We are all creatures with habits. We tend to wake up at the same time every day, brush our teeth, have breakfast and go to work, following the same everyday patterns.
So why is it so difficult to adopt new healthy habits?
Behavioral scientists who study habit formation say that many of us try to create healthy habits the wrong way. We make bold decisions to start exercising or lose weight, for example, without taking the necessary steps to set ourselves up for success.
Here are some research-backed tips for forming new healthy habits.
accumulate your habits. The best way to form a new habit is to link it to an existing habit, experts say. Look for patterns in your day and think about how you can use existing habits to create new, positive ones.
For many people, the morning routine is the strongest, so it’s a great time to add a new habit. A cup of coffee in the morning, for example, can create a great opportunity to start a new one-minute meditation practice. Or, while you brush your teeth, you can choose to do squats or stand on one foot to practice balance.
Many of us also fall into end-of-day patterns. Do you tend to curl up on the couch after work and turn on the TV? Maybe it’s a good time to do a daily yoga pose.
Start small. BJ Fogg, a Stanford University researcher and author of the book “Tiny Habits,” notes that major changes in behavior require a high level of motivation that often cannot be sustained.
He suggests starting with small habits to make the new habit as easy as possible at first. Taking a short daily walk, for example, can be the start of an exercise habit. Or putting an apple in your bag every day can lead to better eating habits.

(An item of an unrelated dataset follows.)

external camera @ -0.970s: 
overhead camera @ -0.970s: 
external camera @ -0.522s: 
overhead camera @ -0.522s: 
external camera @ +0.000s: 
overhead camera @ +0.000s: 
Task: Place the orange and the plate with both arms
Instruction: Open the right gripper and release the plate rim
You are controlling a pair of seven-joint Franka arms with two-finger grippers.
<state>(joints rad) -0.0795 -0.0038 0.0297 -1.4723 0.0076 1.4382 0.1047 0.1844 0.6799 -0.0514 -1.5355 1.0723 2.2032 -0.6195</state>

In his personal life, Fogg wanted to get into the habit of doing daily push-ups. He started with just two push-ups a day, and to maintain the habit, he tied his push-ups to a daily habit: going to the bathroom. He started, after a trip to the bathroom, lowering and doing two push-ups. Now he is in the habit of doing 40 to 80 push-ups a day.
Do it everyday. British researchers studied how people acquire habits in the real world, asking participants to choose a simple habit they wished they had, like drinking water with lunch or taking a walk before dinner.
The study, published in the European Journal of Social Psychology, showed that the time it took for the task to become automatic – a habit – ranged from 18 to 254 days. The average time was 66 days!
The lesson is that habits take a long time to form, but they form faster when you do them more often, so start with something reasonable that is really easy to practice.
You’re more likely to maintain an exercise habit if you do some small exercise — jumping jacks, a yoga pose, a brisk walk — every day, rather than trying to hit the gym three days a week. Once daily exercise becomes a habit, you can explore new, more intense forms of exercise.
Make it easy Habit researchers know that we are more likely to acquire new habits when we eliminate obstacles in the way.
Packing your gym clothes and leaving them at the door is an example of this. Wendy Wood, a research psychologist at the University of Southern California, says she started sleeping in running clothes so it would be easier to get out of bed in the morning, put on her shoes and run. Choosing an exercise that doesn’t require you to leave the house — like sit-ups or jumping jacks — is another way to form an easy exercise habit.
Wood calls the forces that get in the way of good habits “friction.” In one study, researchers changed the timing of elevator doors so that workers had to wait nearly half a minute for the doors to close. (Usually they closed after 10 seconds.)
The delay was enough to convince many people that taking the stairs was easier than waiting for the elevator.
“This shows how sensitive we are to small frictions in our environment,” Wood said. “Just slowing the elevator down caused people to go up the stairs, and they continued even after the elevator returned to normal time.”
Wood notes that marketers are already experts at reducing friction by inducing us to spend more, for example, or order more food.
That’s why Amazon has a “one-click” button and fast food companies make it easy to order the “combos”. “We’re very influenced by the way things are organized around us in ways that marketers understand and explore, but people don’t explore and understand in their own lives,” she said.
give rewards to yourself. Rewards are an important part of habit formation. When we brush our teeth, the reward is immediate – a fresh, minty mouth. But some rewards — like weight loss or physical changes caused by exercise — take longer to appear.
That’s why it’s helpful to adopt some immediate rewards to help you form a habit. Listening to audiobooks while running, for example, or watching a favorite cooking show on the treadmill can help reinforce your exercise habit. Or plan an exercise date so the reward is spending time with a friend.